As silica, powder silica having a large specific surface area is preferably used. In this case, the toughness of the extruded cement plate 1 is improved. In particular, the specific surface area of silica is preferably 4000 cm ² / g or more. The proportion of silica in the hydraulic molding material 2 is not particularly limited as long as the slump loss value S of the hydraulic molding material 2 is adjusted to 5 mm or less.

  Examples of the reinforcing fibers include natural fibers such as pulp fibers, and synthetic fibers such as vinylon and polypropylene. Among these materials, only one kind may be used or two or more kinds may be used in combination. When pulp fibers are used, appropriate pulp fibers such as L-wood pulp, N-wood pulp, ramie pulp, and linter pulp can be used. The proportion of reinforcing fibers in the hydraulic molding material 2 is not particularly limited as long as the slump loss value S of the hydraulic molding material 2 is adjusted to 5 mm or less.

  The hydraulic molding material 2 may contain additives other than those described above. Examples of such additives include thickeners such as methylcellulose, ethylcellulose, and carboxymethylcellulose; lightweight materials such as resin-based hollow bodies, shirasu balloons, and pearlite; and powders such as fly ash. If the above thickener or lightening material is added, the slump loss value S can be easily set to a target value.

  The hydraulic molding material 2 can be prepared by, for example, dry-mixing the above-mentioned various materials, and further adding water and kneading with a kneader so that the slump loss value S is 5 mm or less. . For example, 45 parts by mass of cement, 45 parts by mass of silica, 9 parts by mass of reinforcing fibers (unbleached kraft pulp), 1 part by mass of a thickener, and 0.3 parts by mass of a weight-reducing material are dry-mixed, and water is further added to 50 parts. The hydraulic molding material 2 whose slump loss value S is 5 mm or less can be obtained by adding and mixing a mass part.

  On the other hand, as the curable material 5, any suitable cement-based molding material may be used as long as it is prepared so that the slump loss value S is 50 to 130 mm or less.

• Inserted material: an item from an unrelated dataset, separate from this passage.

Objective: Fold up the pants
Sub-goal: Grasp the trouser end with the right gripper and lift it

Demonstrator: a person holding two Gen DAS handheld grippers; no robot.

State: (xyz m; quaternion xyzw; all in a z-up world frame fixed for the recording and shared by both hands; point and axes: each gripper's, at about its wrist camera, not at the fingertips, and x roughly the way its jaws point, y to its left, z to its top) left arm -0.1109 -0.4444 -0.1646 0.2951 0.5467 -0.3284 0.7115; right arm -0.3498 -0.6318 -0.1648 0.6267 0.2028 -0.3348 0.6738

Except that the slump loss value S is different, the material constituting the curable material 5 can be the same as the above-described material constituting the hydraulic molding material 2. However, if the curable material 5 contains reinforcing fibers, the supply to the hollow holes 3 becomes difficult, or the fluidity is deteriorated and the slump loss value S is easily deviated from the above range, so the reinforcing fibers are not included. Is preferred.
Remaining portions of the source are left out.